According to Reuters, authorities planned to drop fodder to stranded cattle in Australia’s flooded far north on Friday where vast parts of the outback are under-water and livestock losses are estimated in the hundreds of thousands.
Torrential rains that lashed the coastal city of Townsville in Queensland state this week have swept inland and flooded grazing land gripped by severe drought for years.
Pictures posted on social media showed scores of cattle trapped on patches of high ground surrounded by water, or dead and dying in the mud.
“We’ve had a year and a half of rainfall in about seven days,” cattle grazier Michael Bulley told Reuters by phone from Bindooran Station west of Julia Creek in Queensland’s outback.
Bulley said he flew over his three properties by helicopter and saw water stretching for miles in each direction.

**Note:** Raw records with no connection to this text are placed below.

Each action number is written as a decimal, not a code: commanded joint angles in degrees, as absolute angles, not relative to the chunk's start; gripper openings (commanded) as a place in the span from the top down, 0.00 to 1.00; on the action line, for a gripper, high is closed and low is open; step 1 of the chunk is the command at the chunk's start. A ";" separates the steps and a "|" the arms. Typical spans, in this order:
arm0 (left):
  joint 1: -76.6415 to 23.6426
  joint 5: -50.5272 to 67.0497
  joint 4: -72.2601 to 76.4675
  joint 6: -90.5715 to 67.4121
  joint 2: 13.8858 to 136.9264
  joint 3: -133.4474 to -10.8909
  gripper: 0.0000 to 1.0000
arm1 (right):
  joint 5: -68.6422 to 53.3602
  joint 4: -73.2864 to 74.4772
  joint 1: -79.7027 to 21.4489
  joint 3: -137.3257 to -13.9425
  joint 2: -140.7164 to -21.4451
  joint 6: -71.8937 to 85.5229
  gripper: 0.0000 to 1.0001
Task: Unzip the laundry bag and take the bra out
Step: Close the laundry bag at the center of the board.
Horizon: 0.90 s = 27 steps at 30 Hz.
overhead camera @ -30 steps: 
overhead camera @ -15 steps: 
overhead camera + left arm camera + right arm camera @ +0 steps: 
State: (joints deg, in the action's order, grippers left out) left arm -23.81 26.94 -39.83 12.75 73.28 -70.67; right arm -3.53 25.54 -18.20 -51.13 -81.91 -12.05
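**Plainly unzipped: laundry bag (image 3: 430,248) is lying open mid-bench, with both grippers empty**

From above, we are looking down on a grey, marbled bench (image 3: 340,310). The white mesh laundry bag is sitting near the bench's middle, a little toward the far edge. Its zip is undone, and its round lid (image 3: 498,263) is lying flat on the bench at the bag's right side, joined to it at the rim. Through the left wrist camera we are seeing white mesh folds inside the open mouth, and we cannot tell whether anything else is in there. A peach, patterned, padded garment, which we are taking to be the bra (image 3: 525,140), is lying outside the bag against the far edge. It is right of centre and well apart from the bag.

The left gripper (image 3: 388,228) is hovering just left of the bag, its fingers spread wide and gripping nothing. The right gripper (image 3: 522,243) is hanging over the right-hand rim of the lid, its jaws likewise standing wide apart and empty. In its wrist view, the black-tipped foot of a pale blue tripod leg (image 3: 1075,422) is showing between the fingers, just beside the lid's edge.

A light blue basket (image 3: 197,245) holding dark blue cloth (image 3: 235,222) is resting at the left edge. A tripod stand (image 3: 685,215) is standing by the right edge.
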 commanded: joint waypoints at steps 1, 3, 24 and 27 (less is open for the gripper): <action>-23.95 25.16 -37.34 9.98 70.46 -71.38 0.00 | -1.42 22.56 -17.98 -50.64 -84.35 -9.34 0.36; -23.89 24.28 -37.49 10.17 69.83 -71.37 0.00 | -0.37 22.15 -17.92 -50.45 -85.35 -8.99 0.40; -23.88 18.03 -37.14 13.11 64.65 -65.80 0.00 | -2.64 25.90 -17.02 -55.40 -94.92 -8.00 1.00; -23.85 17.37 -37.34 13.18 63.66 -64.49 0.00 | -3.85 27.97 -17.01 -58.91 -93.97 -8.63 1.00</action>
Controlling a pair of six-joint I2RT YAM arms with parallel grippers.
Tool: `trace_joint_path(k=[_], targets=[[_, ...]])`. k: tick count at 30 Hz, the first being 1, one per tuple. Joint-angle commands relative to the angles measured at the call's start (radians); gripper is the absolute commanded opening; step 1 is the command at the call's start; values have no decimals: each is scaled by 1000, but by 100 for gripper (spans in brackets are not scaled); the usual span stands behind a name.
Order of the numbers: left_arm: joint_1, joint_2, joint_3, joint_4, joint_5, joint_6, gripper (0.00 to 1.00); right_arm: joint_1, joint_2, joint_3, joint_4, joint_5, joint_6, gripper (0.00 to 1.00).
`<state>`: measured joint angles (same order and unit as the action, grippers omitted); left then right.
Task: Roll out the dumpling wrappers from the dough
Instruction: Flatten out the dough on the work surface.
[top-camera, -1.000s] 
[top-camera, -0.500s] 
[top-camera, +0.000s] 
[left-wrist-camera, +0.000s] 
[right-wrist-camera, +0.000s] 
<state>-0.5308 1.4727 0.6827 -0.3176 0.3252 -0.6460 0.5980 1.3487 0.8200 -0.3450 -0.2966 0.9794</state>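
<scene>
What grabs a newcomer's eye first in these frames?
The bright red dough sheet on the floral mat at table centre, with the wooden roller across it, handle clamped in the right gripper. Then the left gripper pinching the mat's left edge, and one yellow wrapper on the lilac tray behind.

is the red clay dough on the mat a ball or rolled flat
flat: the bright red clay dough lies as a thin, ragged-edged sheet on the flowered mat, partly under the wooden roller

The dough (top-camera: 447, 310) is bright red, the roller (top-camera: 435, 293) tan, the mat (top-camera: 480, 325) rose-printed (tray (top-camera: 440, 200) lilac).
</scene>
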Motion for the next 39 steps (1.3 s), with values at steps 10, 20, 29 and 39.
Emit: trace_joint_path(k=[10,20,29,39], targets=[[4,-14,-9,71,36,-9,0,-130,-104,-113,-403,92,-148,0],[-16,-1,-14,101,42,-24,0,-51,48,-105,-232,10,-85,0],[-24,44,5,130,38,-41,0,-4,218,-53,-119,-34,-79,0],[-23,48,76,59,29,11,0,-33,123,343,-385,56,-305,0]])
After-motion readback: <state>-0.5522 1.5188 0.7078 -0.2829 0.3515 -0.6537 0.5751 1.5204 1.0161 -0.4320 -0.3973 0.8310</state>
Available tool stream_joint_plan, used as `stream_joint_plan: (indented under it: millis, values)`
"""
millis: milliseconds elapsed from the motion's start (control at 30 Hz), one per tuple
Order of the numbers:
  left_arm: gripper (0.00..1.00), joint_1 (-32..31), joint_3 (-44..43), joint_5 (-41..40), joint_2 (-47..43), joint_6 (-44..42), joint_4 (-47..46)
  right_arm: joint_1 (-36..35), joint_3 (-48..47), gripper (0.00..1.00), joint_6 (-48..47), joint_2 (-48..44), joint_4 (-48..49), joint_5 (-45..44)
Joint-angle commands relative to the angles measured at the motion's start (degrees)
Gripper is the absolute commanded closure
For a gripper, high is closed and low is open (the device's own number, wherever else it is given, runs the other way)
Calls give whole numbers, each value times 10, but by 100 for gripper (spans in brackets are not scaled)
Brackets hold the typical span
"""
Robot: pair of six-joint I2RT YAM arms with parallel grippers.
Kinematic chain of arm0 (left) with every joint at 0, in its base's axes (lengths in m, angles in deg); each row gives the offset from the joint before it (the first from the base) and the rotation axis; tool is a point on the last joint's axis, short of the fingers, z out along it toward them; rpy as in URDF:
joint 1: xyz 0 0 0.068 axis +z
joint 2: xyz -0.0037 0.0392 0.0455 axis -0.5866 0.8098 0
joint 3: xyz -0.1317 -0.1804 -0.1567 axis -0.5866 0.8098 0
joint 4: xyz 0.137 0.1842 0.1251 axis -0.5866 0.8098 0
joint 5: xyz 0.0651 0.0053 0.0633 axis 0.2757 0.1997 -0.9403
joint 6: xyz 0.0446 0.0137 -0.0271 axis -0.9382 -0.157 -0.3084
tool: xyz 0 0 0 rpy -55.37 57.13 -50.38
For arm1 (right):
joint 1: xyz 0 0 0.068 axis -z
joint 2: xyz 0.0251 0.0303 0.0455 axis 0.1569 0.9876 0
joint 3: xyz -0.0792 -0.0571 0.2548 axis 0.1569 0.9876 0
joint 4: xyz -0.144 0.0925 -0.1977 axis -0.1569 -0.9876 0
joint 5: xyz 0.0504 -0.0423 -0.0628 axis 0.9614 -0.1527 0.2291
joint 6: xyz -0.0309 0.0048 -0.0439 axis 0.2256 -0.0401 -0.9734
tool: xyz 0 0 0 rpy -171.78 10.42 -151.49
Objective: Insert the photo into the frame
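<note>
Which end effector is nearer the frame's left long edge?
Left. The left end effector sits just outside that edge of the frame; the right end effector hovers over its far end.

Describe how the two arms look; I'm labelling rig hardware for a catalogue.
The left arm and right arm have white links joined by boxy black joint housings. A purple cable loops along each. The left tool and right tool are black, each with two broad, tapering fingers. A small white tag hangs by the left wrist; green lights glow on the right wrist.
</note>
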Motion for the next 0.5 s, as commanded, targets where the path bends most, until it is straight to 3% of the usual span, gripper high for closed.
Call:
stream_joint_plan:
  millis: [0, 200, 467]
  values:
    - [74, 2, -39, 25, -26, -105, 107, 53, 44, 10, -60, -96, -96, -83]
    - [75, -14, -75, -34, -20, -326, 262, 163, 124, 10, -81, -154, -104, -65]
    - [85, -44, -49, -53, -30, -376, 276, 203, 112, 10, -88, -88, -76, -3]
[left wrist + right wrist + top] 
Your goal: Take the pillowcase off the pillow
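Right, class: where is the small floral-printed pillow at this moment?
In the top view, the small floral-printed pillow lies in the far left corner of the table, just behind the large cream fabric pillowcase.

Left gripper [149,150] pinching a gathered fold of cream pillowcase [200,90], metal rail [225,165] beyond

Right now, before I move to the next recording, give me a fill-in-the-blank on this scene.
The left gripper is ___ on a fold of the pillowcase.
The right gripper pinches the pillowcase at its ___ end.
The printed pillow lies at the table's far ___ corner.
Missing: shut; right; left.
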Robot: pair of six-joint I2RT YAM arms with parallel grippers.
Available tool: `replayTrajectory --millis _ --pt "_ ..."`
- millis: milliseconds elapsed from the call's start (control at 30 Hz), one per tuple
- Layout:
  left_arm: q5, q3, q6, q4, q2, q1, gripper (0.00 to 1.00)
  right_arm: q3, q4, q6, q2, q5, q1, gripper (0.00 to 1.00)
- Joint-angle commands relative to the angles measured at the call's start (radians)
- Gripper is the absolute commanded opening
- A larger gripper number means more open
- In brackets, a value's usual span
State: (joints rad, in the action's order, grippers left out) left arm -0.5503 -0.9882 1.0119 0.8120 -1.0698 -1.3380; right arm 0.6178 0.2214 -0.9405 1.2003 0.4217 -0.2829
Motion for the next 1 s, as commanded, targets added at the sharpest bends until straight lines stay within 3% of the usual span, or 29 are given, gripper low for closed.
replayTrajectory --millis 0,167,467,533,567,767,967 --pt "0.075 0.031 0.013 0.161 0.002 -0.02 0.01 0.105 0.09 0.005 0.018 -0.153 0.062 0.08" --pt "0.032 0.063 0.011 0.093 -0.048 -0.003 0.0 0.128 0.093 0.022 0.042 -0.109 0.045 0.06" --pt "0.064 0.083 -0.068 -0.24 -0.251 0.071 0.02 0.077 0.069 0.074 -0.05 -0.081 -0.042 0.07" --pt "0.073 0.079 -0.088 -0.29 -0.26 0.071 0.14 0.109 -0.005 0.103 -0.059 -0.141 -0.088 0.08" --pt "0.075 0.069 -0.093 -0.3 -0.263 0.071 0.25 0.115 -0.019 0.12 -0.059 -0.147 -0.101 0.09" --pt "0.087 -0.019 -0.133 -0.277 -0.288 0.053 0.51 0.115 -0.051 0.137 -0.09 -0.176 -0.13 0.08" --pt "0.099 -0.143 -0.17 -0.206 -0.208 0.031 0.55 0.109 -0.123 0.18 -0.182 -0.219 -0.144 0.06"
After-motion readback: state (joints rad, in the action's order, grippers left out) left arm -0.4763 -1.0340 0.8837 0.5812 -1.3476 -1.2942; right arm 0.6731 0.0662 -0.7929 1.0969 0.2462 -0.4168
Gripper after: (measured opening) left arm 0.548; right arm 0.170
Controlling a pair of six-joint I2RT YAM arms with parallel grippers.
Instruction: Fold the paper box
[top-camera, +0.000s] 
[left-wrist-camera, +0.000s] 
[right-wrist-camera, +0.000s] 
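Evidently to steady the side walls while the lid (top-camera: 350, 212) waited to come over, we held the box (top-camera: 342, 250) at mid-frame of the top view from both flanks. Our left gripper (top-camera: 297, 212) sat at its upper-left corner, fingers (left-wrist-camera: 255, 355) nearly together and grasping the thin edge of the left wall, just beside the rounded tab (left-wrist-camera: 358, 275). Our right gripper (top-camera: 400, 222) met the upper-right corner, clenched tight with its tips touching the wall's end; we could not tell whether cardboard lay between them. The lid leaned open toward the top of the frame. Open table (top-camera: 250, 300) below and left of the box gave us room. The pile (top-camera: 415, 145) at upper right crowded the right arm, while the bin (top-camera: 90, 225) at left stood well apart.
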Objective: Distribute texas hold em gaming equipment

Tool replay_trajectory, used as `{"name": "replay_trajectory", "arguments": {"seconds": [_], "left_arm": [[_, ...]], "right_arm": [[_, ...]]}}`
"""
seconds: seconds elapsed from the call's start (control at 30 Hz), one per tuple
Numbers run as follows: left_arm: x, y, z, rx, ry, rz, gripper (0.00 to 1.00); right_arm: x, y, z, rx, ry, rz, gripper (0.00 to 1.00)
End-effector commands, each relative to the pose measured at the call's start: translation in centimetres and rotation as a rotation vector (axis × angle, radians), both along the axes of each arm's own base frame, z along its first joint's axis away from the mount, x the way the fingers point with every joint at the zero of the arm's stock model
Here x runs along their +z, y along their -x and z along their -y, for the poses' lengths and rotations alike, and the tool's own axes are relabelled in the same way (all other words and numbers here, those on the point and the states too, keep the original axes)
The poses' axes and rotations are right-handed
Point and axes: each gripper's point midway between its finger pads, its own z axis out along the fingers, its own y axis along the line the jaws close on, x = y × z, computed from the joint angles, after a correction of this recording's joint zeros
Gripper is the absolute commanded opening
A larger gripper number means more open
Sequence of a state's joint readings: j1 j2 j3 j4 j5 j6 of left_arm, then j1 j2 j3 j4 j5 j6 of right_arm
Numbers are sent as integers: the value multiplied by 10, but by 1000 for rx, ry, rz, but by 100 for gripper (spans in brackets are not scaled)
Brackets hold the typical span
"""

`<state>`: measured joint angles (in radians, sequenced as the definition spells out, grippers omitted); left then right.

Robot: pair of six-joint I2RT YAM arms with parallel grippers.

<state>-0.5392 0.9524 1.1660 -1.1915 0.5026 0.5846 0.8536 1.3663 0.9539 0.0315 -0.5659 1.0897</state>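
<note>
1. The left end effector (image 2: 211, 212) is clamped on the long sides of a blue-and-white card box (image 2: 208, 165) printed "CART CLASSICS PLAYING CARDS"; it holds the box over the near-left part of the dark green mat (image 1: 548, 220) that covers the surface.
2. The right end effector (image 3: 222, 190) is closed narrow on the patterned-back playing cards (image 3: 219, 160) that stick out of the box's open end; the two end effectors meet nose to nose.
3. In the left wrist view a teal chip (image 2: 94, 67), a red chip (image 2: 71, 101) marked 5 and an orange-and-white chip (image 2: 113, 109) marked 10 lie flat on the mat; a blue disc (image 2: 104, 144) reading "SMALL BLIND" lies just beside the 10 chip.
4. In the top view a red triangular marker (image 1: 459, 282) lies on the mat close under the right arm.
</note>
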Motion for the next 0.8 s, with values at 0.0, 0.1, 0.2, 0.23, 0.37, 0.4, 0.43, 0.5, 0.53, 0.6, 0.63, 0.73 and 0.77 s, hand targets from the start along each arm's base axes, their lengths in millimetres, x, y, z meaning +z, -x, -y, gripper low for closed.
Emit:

He estimated up to 60 per cent of the cattle he had fed through the drought had been killed by the flooding.
“It’s devastated the country...there’s stock dead everywhere,” he said. “Not just cattle, it’s sheep, kangaroos, wild pigs, they’ve all died and suffered from it.”
The weather bureau said a wide arc of outback stretching some 400 km (250 miles) from Mt. Isa, an outback mining town, to Richmond in the east was inundated. The full scale of the disaster would not be known until the clouds cleared.